Стихи с похмелья
Вчера, в ночную сверхурочную смену, я с товарищами по работе опять «перебрал» и, к тому же, не слегка.
«Укушался», как говорится, «в доску».
Хоть падай сразу пластом и отключайся. Так и вышло. Еле-еле добрался он до «постели», сооружённой из двух впритык составленных ящиков с упакованными точными приборами для измерения скорости полётов вертолётов и малой авиации.
И вспомнились мне, несладко задрёмывающему на поролоновой «подстилке», строки Евгения Винокурова, прочитанные на службе:
«Я пил сырец, закусывая салом…»
В полночь я действительно зажёвывал дополнительный спиртовой паёк салом по – венгерски, то есть шпигом, густо обсыпанным красным жгучим перцем.
Не выдержал желудок сочетания щедрой горючей дозы и тяжёлой, хоть и плотной закуски.
Меня стошнило. В сумерках отыскал подостланную уборщицей на входе тряпку. Наскоро подтёр за собой.
Утром с трудом вышел через проходную. Слегка покачивало.

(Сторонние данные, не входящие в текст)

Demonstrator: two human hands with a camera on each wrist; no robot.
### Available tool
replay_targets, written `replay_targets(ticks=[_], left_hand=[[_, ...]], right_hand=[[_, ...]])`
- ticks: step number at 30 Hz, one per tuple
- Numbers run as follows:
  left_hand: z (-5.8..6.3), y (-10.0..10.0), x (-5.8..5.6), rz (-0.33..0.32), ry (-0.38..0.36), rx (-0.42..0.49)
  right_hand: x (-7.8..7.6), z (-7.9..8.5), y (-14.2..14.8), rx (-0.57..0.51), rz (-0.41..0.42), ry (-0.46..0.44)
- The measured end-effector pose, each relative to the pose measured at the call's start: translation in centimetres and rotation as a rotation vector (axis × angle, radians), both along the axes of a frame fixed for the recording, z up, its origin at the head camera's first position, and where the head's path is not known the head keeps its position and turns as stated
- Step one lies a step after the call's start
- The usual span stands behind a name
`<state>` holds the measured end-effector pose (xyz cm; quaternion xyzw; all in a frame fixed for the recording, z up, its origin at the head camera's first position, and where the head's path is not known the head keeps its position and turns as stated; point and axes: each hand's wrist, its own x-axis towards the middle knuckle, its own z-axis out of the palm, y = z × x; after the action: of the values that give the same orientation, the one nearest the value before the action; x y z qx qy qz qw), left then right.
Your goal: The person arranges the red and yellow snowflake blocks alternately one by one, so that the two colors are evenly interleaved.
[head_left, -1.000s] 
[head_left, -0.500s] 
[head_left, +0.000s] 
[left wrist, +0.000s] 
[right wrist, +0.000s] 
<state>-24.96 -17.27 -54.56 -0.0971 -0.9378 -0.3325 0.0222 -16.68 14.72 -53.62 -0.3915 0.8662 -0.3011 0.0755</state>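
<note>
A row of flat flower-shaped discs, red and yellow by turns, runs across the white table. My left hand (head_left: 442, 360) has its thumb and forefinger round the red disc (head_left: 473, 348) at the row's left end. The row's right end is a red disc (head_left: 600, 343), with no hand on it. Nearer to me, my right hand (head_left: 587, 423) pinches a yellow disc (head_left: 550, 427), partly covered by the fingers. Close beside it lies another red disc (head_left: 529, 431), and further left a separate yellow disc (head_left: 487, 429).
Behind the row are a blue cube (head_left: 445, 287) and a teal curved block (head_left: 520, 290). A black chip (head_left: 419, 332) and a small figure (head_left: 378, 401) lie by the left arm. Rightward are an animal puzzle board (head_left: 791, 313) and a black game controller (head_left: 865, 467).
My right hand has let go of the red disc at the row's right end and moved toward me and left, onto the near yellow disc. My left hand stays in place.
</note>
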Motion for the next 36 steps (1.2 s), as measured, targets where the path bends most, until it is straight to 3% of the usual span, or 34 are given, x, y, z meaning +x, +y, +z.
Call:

«Чиниться» с утра, как многие из коллег, я не любил…Не лезли в семья утренних часов натощак пятьдесят граммов похмельной компенсации.
Всем телом и душой чувствовал юный работяга пристальные взгляды молоденьких вахтёрок.
Девушки смотрели на меня не с интересом, а с подозрением.
- Тётя Люда, а Федя же только что пьянущий в дупель прошёл. Аж шатается.
- Да что вы, девчонки, он же с ночной смены. Устал просто сильно. Знаете, какие они ящики ворочают.
Пока мама моя беседует с «вохровками», сам я , пошатываясь, с усилием добираюсь до дома.
Проходя мимо сквера, в народе именуемом «железным садиком», я вспомнил, как в детстве здесь происходили нешутейные баталии двор на двор и улица на улицу.
Сходились ребята, вооружённые мечами и копьями. Пацаны схлёстывались группами, предварительно вооружившись подобно римлянам или грекам. Образцы периодически возникали на киноэкране – «Даки», «Спартак», «Триста спартанцев».
Вот, наконец, и старый деревянный дом. Как пройти мимо? Точно сказано в песне Ларисы Мондрус: «Здесь каждый дом найдём, хоть глаза завяжи. Где-то за тем углом детство в даль бежит…»
Со вздохом открылась тяжёлая входная дверь в коридор, обитая дерматином.
Коридор, в котором играли в жмурки, болтали о том о сём, перебирали города, а потом кое-кто начинал покуривать и выпивать.
На кухне я заварил крепчайший чай, к коему был приучен отцом, большим любителем терпкого напитка.
Чай всегда лучше прочих средств помогал мне с похмелья.
Принеся чайник в комнату, я стал пить обжигающую жидкость мелкими глотками, вприкуску с серыми соевыми батончиками.
В это время у Советского Союза случился какой-то конфликт или, точнее, разлад с одной африканской страной и какао не хватало.
Пробудившись в час дня с варварской головной болью и Каракумской сухостью во рту,
Умывшись и слегка пообедав, потянулся к серванту, в книжном отделе коего стояли сборники стихов.
Что это там такое беленькое виднеется? А-а, это книжка Глеба Горбовского «Черты лица», вчера приобретённая в магазине.
Не раз и не два попадались подборки стихов Горбовского в журналах, но сейчас не пересохшими до трещин похмельными губами, а самой душой прочитались, а вернее, нашептались строки:
«Ничто не обходится даром –
Ни лень, ни похмельные сны.
И тянет порой перегаром
Как дымом далёкой войны…»
Меня затрясло. Словно кто-то могучий схватил саму душу и стал приводить её в чувство. Нет, пора кончать с пьянством.